= THE TASK =
Output range, inclusive: from the line containing "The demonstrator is" to the line containing "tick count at". Restate those lines from the data below word for word and only those.
====== DATASET EXTRACT
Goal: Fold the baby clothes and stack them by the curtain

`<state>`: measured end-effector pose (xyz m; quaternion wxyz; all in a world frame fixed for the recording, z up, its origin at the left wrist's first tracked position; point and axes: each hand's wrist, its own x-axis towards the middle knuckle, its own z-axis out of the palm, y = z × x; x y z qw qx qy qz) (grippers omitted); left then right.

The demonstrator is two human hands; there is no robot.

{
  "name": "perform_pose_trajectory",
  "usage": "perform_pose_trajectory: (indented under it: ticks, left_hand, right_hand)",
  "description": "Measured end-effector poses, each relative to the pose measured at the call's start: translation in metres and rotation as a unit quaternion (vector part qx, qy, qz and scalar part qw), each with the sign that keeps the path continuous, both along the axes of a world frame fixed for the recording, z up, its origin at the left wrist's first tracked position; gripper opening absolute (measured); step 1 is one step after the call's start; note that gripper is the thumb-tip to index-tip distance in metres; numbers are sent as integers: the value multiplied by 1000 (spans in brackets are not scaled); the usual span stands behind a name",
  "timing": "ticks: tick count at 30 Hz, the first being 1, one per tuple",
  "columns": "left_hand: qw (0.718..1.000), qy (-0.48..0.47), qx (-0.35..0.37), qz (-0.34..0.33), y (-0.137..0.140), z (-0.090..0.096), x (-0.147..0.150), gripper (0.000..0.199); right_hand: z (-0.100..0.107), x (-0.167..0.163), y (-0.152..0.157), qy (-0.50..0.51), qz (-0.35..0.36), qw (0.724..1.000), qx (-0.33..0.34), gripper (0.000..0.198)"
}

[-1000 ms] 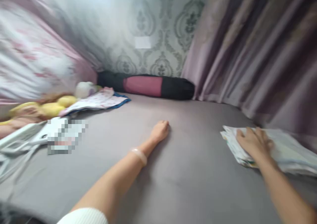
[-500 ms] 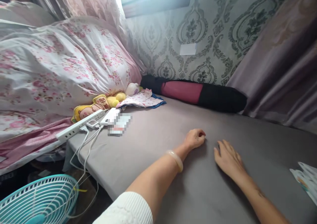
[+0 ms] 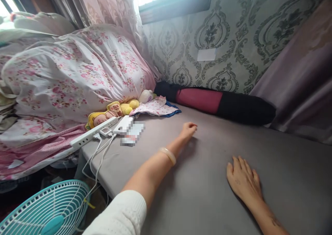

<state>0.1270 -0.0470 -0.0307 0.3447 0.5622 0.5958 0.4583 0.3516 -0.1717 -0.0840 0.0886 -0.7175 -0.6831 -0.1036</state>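
A smooth grey sheet (image 3: 202, 179) covers the surface beneath both hands. My left hand (image 3: 188, 129) reaches far forward just above the sheet, with a pale bangle (image 3: 168, 155) on the wrist. Its fingers are curled together, and whatever may be inside them is hidden. Nearer to me on the right, my right hand (image 3: 243, 178) lies palm down on the sheet, fingers stretched out and slightly apart, holding nothing.
A black and dark-red bolster-like roll (image 3: 199, 98) lies along the wall. At left are a white power strip (image 3: 93, 133) with cables, a white device (image 3: 124, 125), a folded patterned cloth (image 3: 155, 107) and yellow plush toys (image 3: 129, 106). A turquoise fan (image 3: 52, 207) stands below the edge.
My left hand has moved forward and left, its fingers still curled. My right hand has come back a little and now rests flatter. The view has swung slightly left.
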Motion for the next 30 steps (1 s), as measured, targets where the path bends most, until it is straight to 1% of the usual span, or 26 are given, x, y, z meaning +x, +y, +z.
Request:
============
= TASK SOLUTION =
The demonstrator is two human hands; there is no robot.

{
  "name": "perform_pose_trajectory",
  "usage": "perform_pose_trajectory: (indented under it: ticks, left_hand, right_hand)",
  "description": "Measured end-effector poses, each relative to the pose measured at the call's start: translation in metres and rotation as a unit quaternion (vector part qx, qy, qz and scalar part qw), each with the sign that keeps the path continuous, both along the axes of a world frame fixed for the recording, z up, its origin at the left wrist's first tracked position; gripper opening absolute (measured); step 1 is one step after the call's start; note that gripper is the thumb-tip to index-tip distance in metres; numbers are sent as integers: the value multiplied by 1000 (spans in brackets are not scaled); the usual span stands behind a name",
  "timing": "ticks: tick count at 30 Hz, the first being 1, one per tuple",

No more work remains on this exercise.